*WHAT NEEDS TO BE DONE*
Find the word "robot" in the data. Return every line where it appears.

= = =

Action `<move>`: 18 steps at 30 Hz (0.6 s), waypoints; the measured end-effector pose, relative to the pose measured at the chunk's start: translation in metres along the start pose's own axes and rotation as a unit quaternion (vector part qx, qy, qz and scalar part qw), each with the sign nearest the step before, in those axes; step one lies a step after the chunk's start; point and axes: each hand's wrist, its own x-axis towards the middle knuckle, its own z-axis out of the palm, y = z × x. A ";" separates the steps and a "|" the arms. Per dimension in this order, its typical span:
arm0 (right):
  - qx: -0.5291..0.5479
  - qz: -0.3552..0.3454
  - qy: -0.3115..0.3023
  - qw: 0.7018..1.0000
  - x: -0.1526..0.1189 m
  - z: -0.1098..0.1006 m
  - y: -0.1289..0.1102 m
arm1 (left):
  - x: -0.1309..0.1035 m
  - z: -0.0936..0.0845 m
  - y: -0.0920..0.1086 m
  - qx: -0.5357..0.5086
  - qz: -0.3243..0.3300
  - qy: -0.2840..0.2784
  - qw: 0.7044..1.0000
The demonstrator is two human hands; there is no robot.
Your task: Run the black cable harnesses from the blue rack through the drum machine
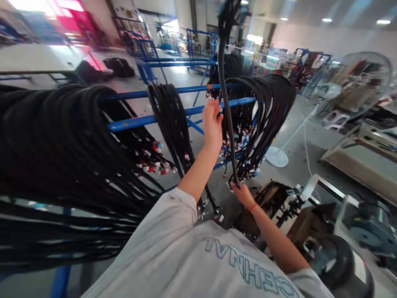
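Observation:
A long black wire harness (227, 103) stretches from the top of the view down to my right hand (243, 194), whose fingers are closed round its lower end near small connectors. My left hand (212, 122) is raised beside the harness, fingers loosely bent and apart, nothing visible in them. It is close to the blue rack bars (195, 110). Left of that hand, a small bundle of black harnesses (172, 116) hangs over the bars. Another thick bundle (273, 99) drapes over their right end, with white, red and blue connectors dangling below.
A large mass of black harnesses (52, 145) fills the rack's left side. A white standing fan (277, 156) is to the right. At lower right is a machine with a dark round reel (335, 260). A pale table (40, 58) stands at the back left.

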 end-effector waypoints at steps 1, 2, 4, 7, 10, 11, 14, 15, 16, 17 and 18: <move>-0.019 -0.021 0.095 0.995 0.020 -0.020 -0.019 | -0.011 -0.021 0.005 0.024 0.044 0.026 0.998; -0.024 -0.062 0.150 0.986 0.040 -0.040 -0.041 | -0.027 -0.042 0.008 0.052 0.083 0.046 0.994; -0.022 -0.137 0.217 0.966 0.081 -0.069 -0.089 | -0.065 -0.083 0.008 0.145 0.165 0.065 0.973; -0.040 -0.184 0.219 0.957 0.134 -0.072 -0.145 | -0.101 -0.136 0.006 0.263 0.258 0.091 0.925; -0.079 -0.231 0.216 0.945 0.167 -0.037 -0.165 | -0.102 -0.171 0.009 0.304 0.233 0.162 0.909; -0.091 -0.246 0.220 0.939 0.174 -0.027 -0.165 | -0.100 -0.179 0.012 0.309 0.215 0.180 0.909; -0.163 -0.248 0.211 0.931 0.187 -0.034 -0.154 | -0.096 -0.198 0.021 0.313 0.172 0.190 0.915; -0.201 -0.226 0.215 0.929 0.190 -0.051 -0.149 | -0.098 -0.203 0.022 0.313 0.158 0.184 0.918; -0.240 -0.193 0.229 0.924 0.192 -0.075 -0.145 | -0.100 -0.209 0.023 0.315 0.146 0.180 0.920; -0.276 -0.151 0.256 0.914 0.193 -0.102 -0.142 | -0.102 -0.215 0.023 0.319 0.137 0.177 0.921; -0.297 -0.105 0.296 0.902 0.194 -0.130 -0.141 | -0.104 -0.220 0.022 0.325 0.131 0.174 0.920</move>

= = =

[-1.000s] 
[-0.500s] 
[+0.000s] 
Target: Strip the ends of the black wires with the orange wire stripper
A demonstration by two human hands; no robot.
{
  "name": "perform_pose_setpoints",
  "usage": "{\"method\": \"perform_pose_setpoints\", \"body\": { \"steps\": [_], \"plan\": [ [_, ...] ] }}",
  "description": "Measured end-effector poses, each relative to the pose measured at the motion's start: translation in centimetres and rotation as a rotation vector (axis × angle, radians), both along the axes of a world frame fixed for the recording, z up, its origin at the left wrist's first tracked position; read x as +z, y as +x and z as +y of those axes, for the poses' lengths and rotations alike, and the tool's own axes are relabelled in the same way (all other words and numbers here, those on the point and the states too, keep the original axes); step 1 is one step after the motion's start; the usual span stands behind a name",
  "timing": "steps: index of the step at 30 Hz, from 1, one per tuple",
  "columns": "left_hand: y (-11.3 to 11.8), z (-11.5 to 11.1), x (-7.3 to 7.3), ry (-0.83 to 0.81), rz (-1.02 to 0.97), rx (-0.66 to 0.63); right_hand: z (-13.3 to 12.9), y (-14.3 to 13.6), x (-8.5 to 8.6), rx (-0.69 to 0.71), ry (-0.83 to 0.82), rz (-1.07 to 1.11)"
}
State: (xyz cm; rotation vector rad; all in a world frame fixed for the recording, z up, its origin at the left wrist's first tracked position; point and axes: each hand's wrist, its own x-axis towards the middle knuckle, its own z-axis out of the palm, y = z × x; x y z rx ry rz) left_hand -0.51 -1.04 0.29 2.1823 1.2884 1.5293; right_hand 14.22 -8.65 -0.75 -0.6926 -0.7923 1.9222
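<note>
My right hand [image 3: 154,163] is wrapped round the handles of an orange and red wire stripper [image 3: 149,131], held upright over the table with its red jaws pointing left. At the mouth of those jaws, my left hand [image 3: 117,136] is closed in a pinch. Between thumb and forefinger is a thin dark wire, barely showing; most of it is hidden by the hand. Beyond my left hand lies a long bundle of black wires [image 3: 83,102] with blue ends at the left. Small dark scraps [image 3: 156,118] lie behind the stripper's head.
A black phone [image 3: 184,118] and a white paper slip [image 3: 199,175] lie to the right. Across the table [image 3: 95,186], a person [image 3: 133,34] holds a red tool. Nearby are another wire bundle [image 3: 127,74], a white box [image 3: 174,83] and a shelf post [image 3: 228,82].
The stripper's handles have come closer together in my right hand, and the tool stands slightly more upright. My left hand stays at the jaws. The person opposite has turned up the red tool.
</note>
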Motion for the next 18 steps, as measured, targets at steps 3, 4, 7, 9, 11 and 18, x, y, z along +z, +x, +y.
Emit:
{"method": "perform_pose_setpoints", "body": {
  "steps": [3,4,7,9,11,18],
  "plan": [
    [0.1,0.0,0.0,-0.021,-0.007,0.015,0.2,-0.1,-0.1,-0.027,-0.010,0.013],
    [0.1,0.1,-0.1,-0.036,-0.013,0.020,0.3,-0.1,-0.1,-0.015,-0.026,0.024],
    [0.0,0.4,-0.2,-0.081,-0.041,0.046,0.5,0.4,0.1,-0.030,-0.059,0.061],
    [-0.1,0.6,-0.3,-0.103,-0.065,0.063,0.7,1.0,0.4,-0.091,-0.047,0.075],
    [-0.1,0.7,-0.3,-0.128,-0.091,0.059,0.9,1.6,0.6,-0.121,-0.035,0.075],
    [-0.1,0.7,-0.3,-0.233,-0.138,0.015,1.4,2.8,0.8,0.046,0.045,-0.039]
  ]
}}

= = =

*SOLUTION FOR THIS TASK*
The demonstrator is two human hands; there is no robot.
A demonstration by two human hands; no robot.

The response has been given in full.